▸ **What the task asks**: Output all of the data exactly, keeping any images out of the copy.
>>
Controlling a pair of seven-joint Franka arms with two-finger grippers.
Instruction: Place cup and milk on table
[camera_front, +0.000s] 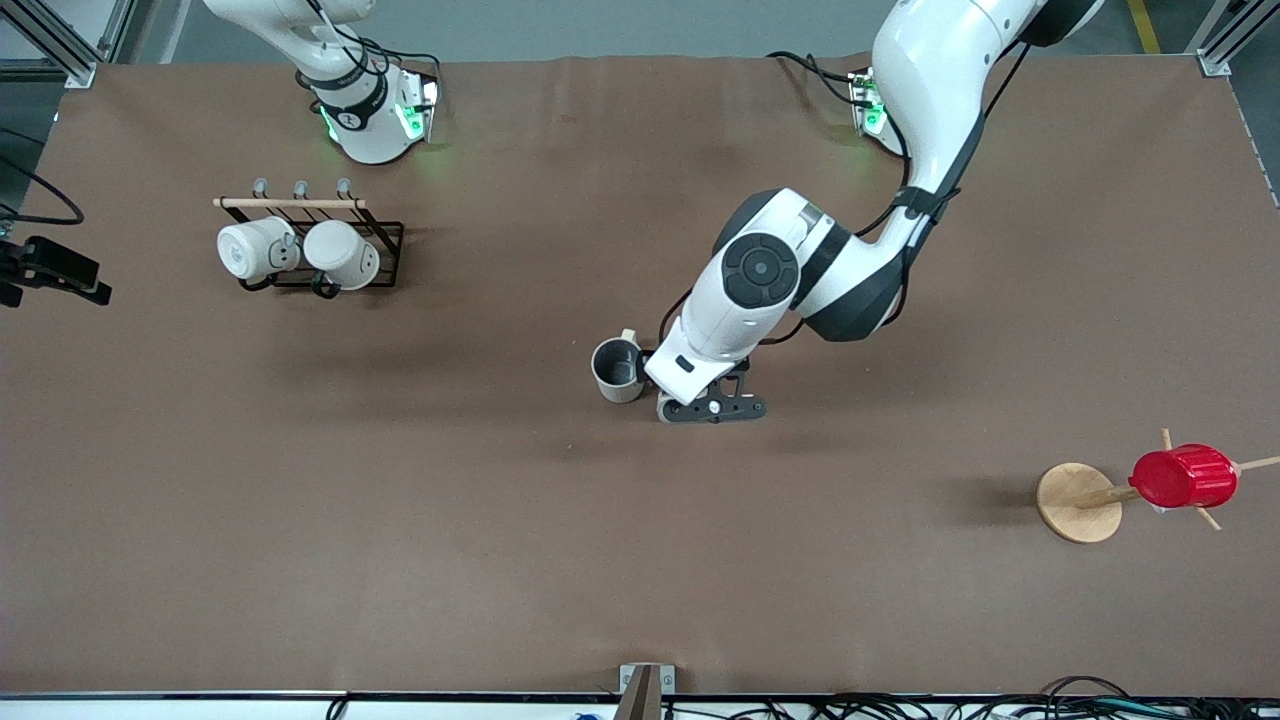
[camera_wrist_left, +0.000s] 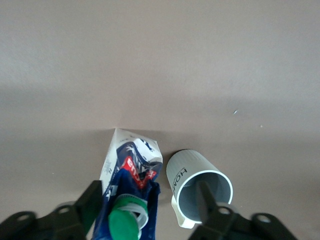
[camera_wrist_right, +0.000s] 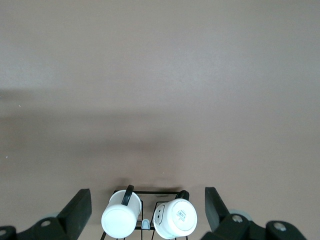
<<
▸ **Task response**:
Controlling a pair of seven-joint Franka arms with two-finger grippers.
Instruction: Place cup and milk on table
[camera_front, +0.000s] 
[camera_wrist_left, +0.000s] 
[camera_wrist_right, +0.000s] 

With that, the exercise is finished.